SUPPLIED MATERIAL
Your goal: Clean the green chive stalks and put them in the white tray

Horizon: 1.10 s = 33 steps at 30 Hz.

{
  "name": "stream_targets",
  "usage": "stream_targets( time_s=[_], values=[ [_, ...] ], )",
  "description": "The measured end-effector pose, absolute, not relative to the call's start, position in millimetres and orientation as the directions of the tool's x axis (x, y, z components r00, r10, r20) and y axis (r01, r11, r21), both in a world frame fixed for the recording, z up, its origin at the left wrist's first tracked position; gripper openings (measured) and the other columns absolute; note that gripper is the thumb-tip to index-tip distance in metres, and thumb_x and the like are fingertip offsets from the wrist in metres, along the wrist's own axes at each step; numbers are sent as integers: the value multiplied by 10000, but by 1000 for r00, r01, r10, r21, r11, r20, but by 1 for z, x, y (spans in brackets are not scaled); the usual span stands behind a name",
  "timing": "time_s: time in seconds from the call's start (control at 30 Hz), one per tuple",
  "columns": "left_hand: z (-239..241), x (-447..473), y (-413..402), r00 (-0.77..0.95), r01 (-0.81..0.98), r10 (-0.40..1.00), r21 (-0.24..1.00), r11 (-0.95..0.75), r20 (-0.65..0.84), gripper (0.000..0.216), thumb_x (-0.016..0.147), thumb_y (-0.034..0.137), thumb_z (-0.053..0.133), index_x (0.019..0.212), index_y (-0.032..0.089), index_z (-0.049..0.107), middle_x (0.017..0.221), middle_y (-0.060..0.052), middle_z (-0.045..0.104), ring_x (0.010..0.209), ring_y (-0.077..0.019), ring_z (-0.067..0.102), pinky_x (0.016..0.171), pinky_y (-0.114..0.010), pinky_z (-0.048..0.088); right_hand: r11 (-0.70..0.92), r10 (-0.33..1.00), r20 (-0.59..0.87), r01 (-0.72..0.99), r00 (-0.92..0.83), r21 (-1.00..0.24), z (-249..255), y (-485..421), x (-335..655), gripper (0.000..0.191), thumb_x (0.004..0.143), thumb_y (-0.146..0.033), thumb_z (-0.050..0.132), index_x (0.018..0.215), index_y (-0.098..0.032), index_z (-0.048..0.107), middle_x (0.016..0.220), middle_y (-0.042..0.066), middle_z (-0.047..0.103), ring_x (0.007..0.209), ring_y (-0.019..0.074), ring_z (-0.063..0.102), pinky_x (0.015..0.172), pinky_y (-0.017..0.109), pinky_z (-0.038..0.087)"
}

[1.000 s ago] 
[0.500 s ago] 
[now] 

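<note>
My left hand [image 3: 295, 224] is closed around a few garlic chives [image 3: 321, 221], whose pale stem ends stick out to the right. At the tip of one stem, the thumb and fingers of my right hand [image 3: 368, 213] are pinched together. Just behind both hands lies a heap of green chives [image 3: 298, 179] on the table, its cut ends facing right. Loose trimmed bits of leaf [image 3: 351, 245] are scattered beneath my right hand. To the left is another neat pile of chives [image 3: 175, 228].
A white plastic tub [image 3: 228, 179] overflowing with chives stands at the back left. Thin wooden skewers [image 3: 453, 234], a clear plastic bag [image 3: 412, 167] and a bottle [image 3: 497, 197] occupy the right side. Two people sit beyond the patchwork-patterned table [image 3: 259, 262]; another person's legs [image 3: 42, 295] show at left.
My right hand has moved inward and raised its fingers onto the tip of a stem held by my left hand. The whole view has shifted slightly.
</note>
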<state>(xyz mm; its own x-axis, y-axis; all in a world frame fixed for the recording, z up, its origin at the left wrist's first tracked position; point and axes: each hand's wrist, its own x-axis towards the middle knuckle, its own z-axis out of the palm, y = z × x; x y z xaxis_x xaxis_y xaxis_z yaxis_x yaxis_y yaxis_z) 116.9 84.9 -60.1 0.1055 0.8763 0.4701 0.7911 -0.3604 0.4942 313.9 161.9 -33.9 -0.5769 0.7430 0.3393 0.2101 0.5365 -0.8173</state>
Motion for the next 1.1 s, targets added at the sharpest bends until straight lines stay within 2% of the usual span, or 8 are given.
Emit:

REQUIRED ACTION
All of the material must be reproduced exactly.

TASK SOLUTION
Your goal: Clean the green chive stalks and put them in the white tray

Horizon: 1.10 s = 33 steps at 30 Hz.

{
  "name": "stream_targets",
  "usage": "stream_targets( time_s=[_], values=[ [_, ...] ], )",
  "description": "The measured end-effector pose, absolute, not relative to the call's start, position in millimetres and orientation as the directions of the tool's x axis (x, y, z components r00, r10, r20) and y axis (r01, r11, r21), both in a world frame fixed for the recording, z up, its origin at the left wrist's first tracked position; gripper openings (measured) and the other columns absolute; note that gripper is the thumb-tip to index-tip distance in metres, and thumb_x and the like are fingertip offsets from the wrist in metres, along the wrist's own axes at each step; numbers are sent as integers: the value multiplied by 10000, but by 1000 for r00, r01, r10, r21, r11, r20, but by 1 for z, x, y (spans in brackets are not scaled); the usual span stands behind a name",
  "timing": "time_s: time in seconds from the call's start (control at 30 Hz), one per tuple",
  "columns": "left_hand: z (-239..241), x (-447..473), y (-413..402), r00 (-0.77..0.95), r01 (-0.81..0.98), r10 (-0.40..1.00), r21 (-0.24..1.00), r11 (-0.95..0.75), r20 (-0.65..0.84), gripper (0.000..0.216), thumb_x (-0.016..0.147), thumb_y (-0.034..0.137), thumb_z (-0.053..0.133), index_x (0.019..0.212), index_y (-0.032..0.089), index_z (-0.049..0.107), middle_x (0.017..0.221), middle_y (-0.060..0.052), middle_z (-0.045..0.104), ring_x (0.010..0.209), ring_y (-0.077..0.019), ring_z (-0.067..0.102), pinky_x (0.016..0.171), pinky_y (-0.114..0.010), pinky_z (-0.048..0.088); right_hand: r11 (-0.70..0.92), r10 (-0.33..1.00), r20 (-0.59..0.87), r01 (-0.72..0.99), r00 (-0.92..0.83), r21 (-1.00..0.24), z (-249..255), y (-485..421), x (-335..655), gripper (0.000..0.191), thumb_x (0.004..0.143), thumb_y (-0.146..0.033), thumb_z (-0.050..0.132), index_x (0.018..0.215), index_y (-0.098..0.032), index_z (-0.048..0.107), middle_x (0.016..0.220), middle_y (-0.042..0.066), middle_z (-0.047..0.103), ring_x (0.007..0.209), ring_y (-0.019..0.074), ring_z (-0.063..0.102), pinky_x (0.015..0.172), pinky_y (-0.017..0.109), pinky_z (-0.038..0.087)"
}

[1.000 s ago] 
[0.500 s ago] 
[now] 

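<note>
My left hand [image 3: 295, 224] is closed around a few garlic chives [image 3: 321, 221], whose pale stem ends stick out to the right. At the tip of one stem, the thumb and fingers of my right hand [image 3: 368, 213] are pinched together. Just behind both hands lies a heap of green chives [image 3: 298, 179] on the table, its cut ends facing right. Loose trimmed bits of leaf [image 3: 351, 245] are scattered beneath my right hand. To the left is another neat pile of chives [image 3: 175, 228].
A white plastic tub [image 3: 228, 179] overflowing with chives stands at the back left. Thin wooden skewers [image 3: 453, 234], a clear plastic bag [image 3: 412, 167] and a bottle [image 3: 497, 197] occupy the right side. Two people sit beyond the patchwork-patterned table [image 3: 259, 262]; another person's legs [image 3: 42, 295] show at left.
My right hand has moved inward and raised its fingers onto the tip of a stem held by my left hand. The whole view has shifted slightly.
</note>
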<state>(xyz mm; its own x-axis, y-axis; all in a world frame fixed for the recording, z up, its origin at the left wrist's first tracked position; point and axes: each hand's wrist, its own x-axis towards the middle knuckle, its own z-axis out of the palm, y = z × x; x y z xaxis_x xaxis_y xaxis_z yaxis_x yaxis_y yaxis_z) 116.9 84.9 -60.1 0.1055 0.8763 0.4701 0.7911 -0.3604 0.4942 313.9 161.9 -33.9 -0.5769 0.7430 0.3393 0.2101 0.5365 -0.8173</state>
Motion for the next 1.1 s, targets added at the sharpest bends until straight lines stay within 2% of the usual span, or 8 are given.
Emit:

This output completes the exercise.